Could you show each line of the records that contains the word "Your"?

::: Information shown

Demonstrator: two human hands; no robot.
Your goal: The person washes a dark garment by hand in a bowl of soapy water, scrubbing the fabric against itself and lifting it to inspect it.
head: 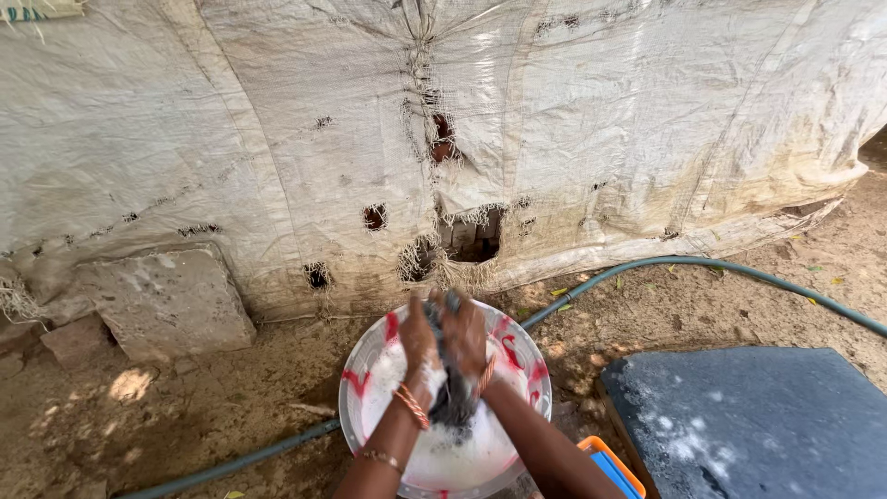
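The fingers (418, 319) of the left hand (420, 346) are curled together round a dark wet cloth (451, 393), and those of the right hand (465, 337) are closed on the same cloth from the other side, so the two hands press against each other with the cloth bunched between them. The cloth hangs from the grip down into the suds. Both hands are raised a little above the foamy water, knuckles pointing away from the person, with soap foam clinging to the left wrist. Copper-coloured bangles (412, 405) sit on both wrists, and the forearms run up from the bottom edge, meeting over a round metal basin (370, 365) with red markings on its inner wall. The basin rests on bare earth; a green hose (702, 268) curves behind it. Right of the basin lies a dark flat stone slab (767, 416) flecked with foam, with an orange and blue object (612, 464) beside it. A torn whitish woven tarpaulin (277, 120) hangs behind, and a grey stone block (166, 300) sits at left.
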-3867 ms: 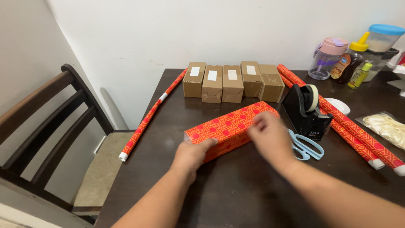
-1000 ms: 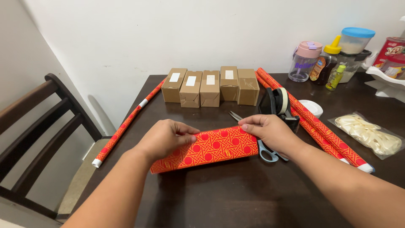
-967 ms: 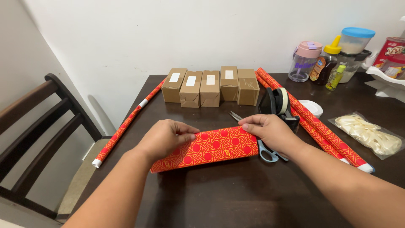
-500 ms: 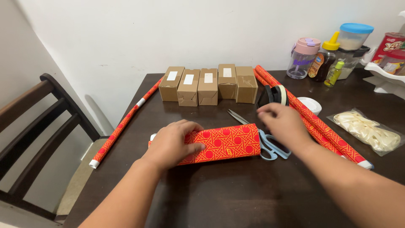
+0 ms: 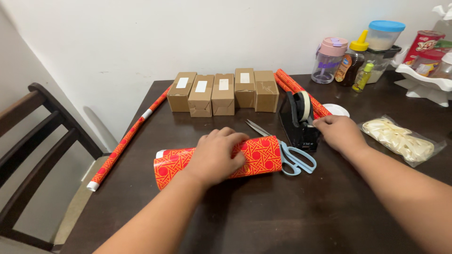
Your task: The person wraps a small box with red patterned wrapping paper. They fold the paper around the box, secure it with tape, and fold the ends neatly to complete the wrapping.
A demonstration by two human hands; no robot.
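dark wooden table (image 5: 263,216) against a white wall, seen from above by the person working at it. nearest the viewer, the left hand (image 5: 217,154) lies palm down, fingers curled, pressing on the middle of a box wrapped in red-and-orange patterned paper (image 5: 256,155); the parcel lies lengthwise across the table, directly beneath that hand, its ends showing to either side of it. just beside the parcel's right end, touching or nearly so, lie light blue-handled scissors (image 5: 294,160), blades pointing away toward the wall. to the right, the right hand (image 5: 340,133) rests against the base of a black tape dispenser (image 5: 297,122), its fingers bent and touching the dispenser's side; whether it pinches any tape cannot be told. near that forearm sits a clear bag of pale ribbon (image 5: 400,138). a roll of the same red paper (image 5: 126,138) runs along the table's left edge, beside a dark wooden chair (image 5: 33,141). farther back, five small brown cardboard boxes (image 5: 223,91) stand in a row near the wall, with more red rolls (image 5: 301,91) slanting behind the dispenser. at the far right corner stand a lilac-lidded bottle (image 5: 329,60), a yellow-capped bottle (image 5: 355,63) and a blue-lidded container (image 5: 385,35).
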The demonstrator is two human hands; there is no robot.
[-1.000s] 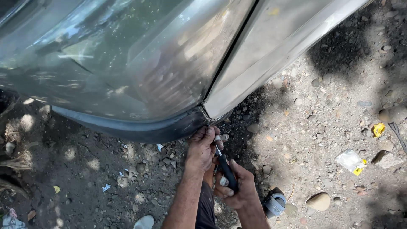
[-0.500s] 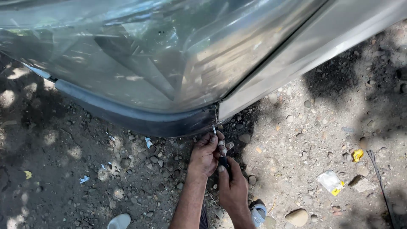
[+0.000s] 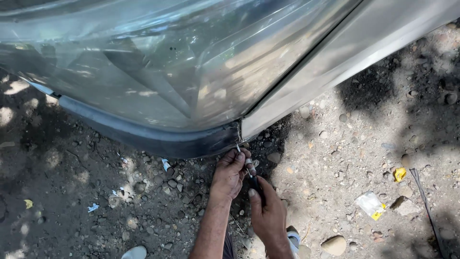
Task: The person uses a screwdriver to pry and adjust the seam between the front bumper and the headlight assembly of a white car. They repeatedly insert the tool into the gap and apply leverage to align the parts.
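Working a screwdriver (image 3: 249, 172) up at the bottom corner of the car's grey body panel (image 3: 143, 81), where the dark lower trim (image 3: 158, 140) meets the door seam; my left hand (image 3: 230, 173) pinches the shaft near its tip, steadying it against the trim's end; my right hand (image 3: 269, 217) is wrapped shut around the dark handle below. I judge the fastener not yet out, since the tip sits at the seam and the trim is attached; gravel ground (image 3: 345, 158) lies beneath.
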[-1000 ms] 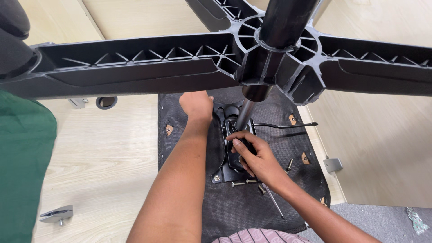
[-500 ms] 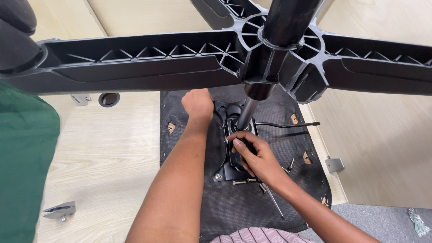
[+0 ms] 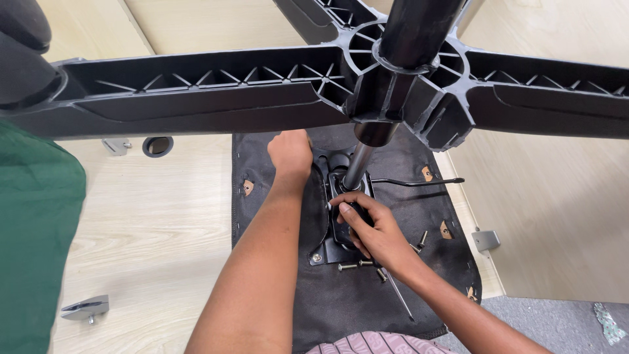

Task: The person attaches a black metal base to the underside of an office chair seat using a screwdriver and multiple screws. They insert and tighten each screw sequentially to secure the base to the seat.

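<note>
An upturned office chair seat (image 3: 367, 288), its black fabric underside facing up, lies on the pale wooden floor (image 3: 164, 223) with the five-armed chair base (image 3: 216, 98) looming above it on the gas lift column (image 3: 357, 164). The left hand (image 3: 290, 152) presses flat on the seat just left of the column's foot, holding nothing, while the right hand (image 3: 373, 233) curls its fingers around the black tilt mechanism plate (image 3: 341, 229) bolted at the seat's middle. Loose bolts (image 3: 357, 264) lie on the seat just below the right hand, and the thin lever (image 3: 419, 181) sticks out to the column's right.
</note>
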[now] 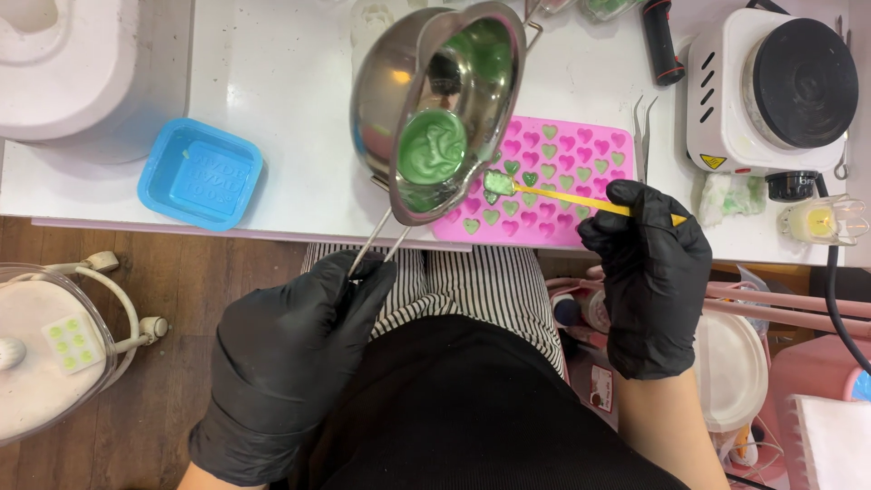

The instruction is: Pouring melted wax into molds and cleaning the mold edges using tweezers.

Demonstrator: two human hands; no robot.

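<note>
My left hand (290, 363) was clenched around the wire handle of the pot (435, 109), tilted over the pink mould (581, 154) by the table's (290, 82) near edge. My right hand (653, 272) pinched the yellow spatula (581, 200), fingers pressed together, at the spout. Open tabletop lay at ten o'clock; the hotplate (771, 91) crowded two o'clock.

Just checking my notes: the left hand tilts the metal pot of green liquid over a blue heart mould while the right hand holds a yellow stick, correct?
Not quite. The heart mould is pink, as the head view shows; the blue mould sits apart, further left. The left hand does tilt the metal pot, and the right hand holds the yellow stick.
</note>
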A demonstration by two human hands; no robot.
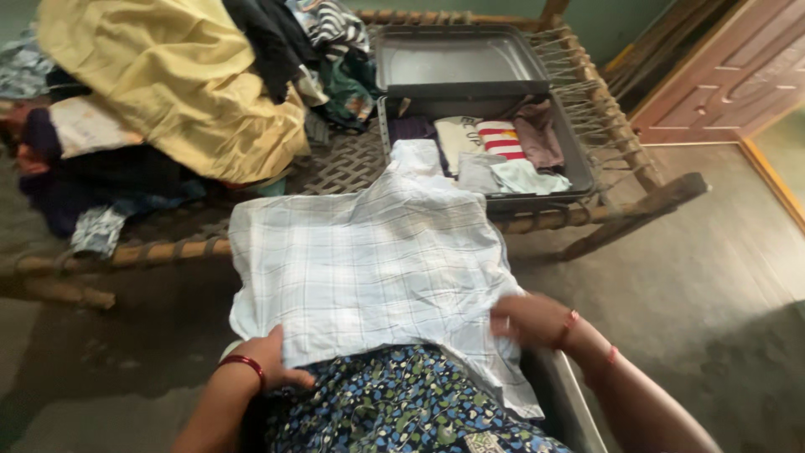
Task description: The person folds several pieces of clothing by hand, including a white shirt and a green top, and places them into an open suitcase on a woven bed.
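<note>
Fingers of the left hand (267, 356) were curled over the near left edge of a white checked shirt (369, 268), thumb on top and the other fingers tucked beneath the cloth, so the hem was pinched between them. Fingers of the right hand (530, 319) lay narrow and bent on the shirt's near right edge, pressing or gripping the fabric; whether cloth ran under them could not be told, as that hand was blurred. Between the two hands the shirt was spread flat, front down or up not discernible, its near hem draped over a blue floral garment (394, 403) on the person's lap. Beyond the fingertips the shirt's far end reached onto a woven rope cot (344, 168) and touched the rim of an open grey suitcase (579, 159). Folded clothes, among them a red-and-white striped piece (501, 138), lay packed in the suitcase, well beyond the right fingers. Far past the left fingers a heap of loose clothes sat on the cot, topped by a yellow cloth (176, 84). Red bangles ringed both wrists.
</note>
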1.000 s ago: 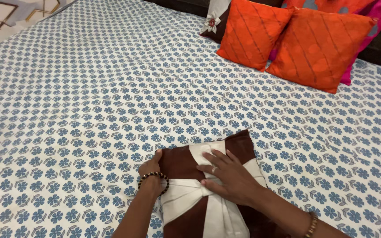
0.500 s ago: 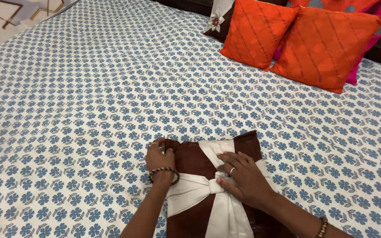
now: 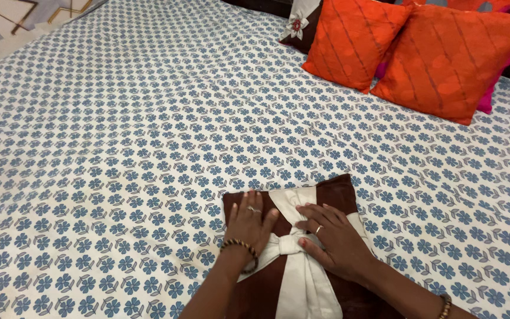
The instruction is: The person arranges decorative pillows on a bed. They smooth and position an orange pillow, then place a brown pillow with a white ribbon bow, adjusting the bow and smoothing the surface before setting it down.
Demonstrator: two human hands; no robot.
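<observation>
- My left hand (image 3: 249,223) lies flat, fingers spread, on the left half of the brown cushion (image 3: 332,192), just beside its cream bow (image 3: 293,242).
- My right hand (image 3: 334,239) rests open on the bow's knot, fingers spread, gripping nothing.
- My hands sit close together, not touching.
- The brown cushion lies on the blue-flowered bedsheet (image 3: 119,147).
- Two orange cushions (image 3: 444,56) lean well beyond the brown cushion, at the far right.

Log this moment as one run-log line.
left hand: flat on brown cushion | right hand: on cream bow | bedsheet: blue-flowered | orange cushions: at headboard
</observation>
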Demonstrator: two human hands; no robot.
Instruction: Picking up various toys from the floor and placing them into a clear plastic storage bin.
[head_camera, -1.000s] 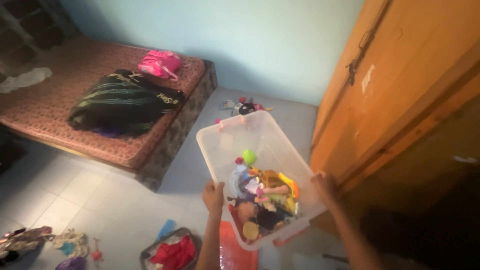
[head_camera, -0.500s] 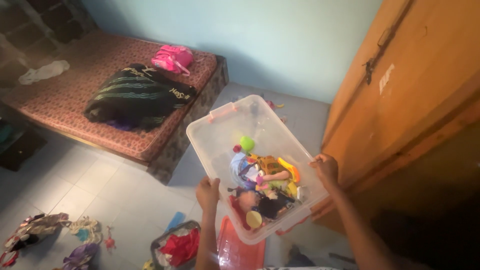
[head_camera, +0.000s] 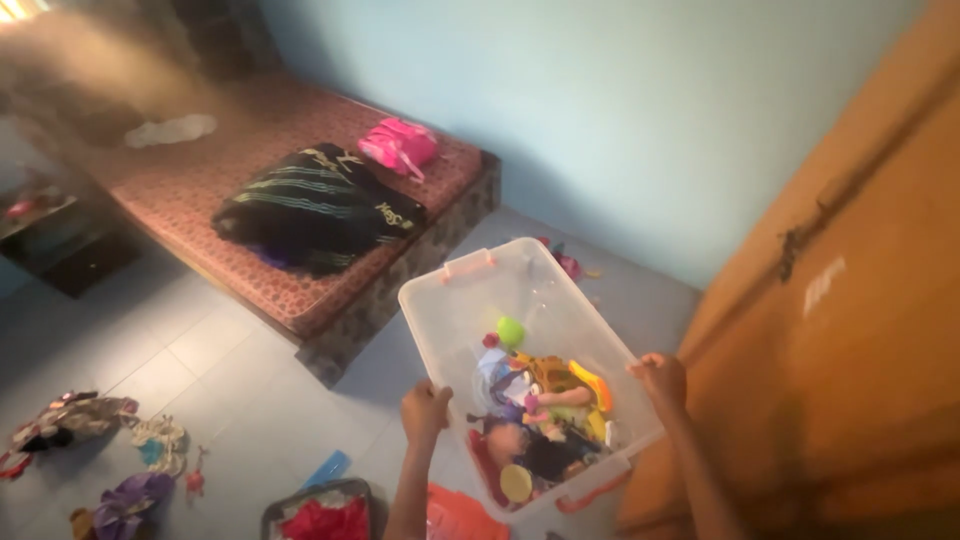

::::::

Exercise solution.
Your goal: The person washes a dark garment by hand in a bowl of soapy water, scrubbing the fabric against itself and lifting it to inspect it.
Your task: The person wraps a small box with red patterned wrapping paper. They fold the paper around the box, secure it with tape, and fold the ends neatly to complete the wrapping.

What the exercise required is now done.